Biaxial biomechanical data were collected by pressurizing the specimens quasi-statically (0.15 mmHg/s) from 0 to 15 mmHg for a minimum of four axial stretches (1.0, 1.1, 1.2, 1.3), while immersed in an oxygenated (5% CO2 in O2) calcium-free Krebs solution (37 °C); EGTA was added to the tissue bath to abolish smooth muscle tone. The pressure range in our experiments was selected to encompass sub-physiologic (0–4 mmHg), physiologic (4–12 mmHg), and supra-physiologic pressures (12–15 mmHg) [2], while allowing for a suitable deformation range. A suitable range of axial stretches encompassing the physiologic condition (~1.1) was also applied to the specimens.

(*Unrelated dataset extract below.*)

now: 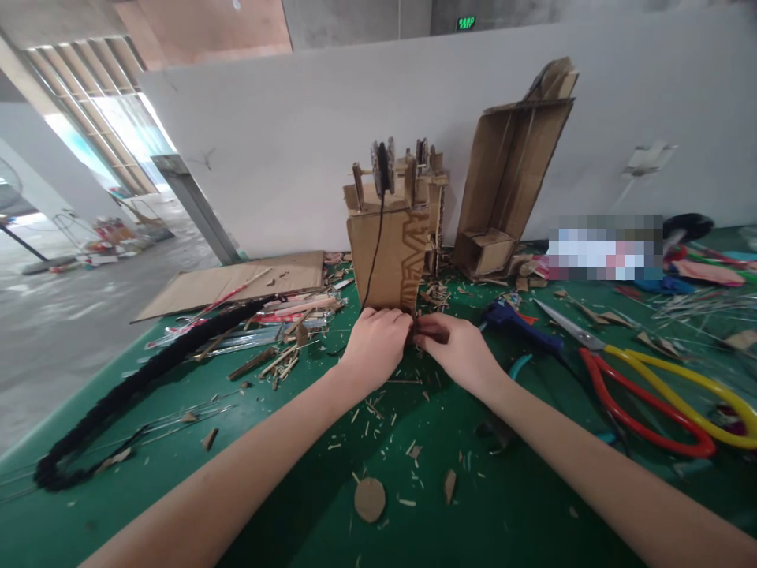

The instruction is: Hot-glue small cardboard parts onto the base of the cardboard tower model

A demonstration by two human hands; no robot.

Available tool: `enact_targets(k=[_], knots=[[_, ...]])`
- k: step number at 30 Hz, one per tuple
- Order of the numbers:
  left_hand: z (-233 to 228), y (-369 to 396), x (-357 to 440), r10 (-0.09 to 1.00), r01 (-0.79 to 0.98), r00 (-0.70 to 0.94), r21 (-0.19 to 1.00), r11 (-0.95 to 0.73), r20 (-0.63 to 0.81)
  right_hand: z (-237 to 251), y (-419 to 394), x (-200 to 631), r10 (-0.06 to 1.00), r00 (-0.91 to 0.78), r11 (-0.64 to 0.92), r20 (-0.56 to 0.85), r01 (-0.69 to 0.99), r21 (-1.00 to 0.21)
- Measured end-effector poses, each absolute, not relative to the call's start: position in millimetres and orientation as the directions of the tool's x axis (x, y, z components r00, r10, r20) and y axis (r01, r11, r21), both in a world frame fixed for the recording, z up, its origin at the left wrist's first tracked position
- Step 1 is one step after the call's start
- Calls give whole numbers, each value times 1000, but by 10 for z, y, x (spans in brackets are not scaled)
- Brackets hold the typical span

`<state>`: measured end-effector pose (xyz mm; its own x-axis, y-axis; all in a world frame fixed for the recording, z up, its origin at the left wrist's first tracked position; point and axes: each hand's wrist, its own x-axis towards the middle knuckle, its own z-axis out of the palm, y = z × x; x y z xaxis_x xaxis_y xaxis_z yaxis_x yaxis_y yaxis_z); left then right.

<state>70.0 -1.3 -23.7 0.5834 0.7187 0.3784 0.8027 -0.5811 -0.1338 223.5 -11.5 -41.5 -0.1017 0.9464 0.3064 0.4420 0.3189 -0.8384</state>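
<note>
Where both hands' fingers meet, the cardboard model stands just behind.

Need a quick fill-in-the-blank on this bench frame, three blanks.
Both hands meet at the base of the ____ tower.
The scissors have one red handle and one ____ handle.
The table surface is ____.
Missing words: cardboard; yellow; green.
</note>
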Motion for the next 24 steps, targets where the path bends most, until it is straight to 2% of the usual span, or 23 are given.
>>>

Preconditioning was achieved by applying four pressurization cycles at each axial stretch (Figure 1). The inflating portion of a fifth stable cycle over the same pressure range was used for data analysis. The effect of the pressurization rate was previously examined [11] by varying the driving speed of the syringe pump. Little tissue stiffening was observed when increasing the pressurization rate between 0.1 and 1.5 mmHg/s, that is, less than 5% rise in both principal stresses at the maximum strain levels. These findings, together with the slim hysteresis after three inflation/extension cycles, qualified the selected pressurization rate as quasi-static and indicated that pseudo-elasticity was a valid approximation for the small intestinal tissue. A pressure transducer (BLPR; World Precision Instruments, Hertfordshire, UK) measured the lumen pressure, a force transducer (Fort 100; World Precision Instruments, Hertfordshire, UK) the axial force, and a laser micrometer (LS-3100; Keyence Corp, Osaka, Japan) the external diameter. The device and peripheral components were controlled with a computer running a LabView program (v7.1; National Instruments, Austin, TX, USA). After testing, four rings were removed from the midpoint of the small intestinal specimens for the determination of the no-load and zero-stress states.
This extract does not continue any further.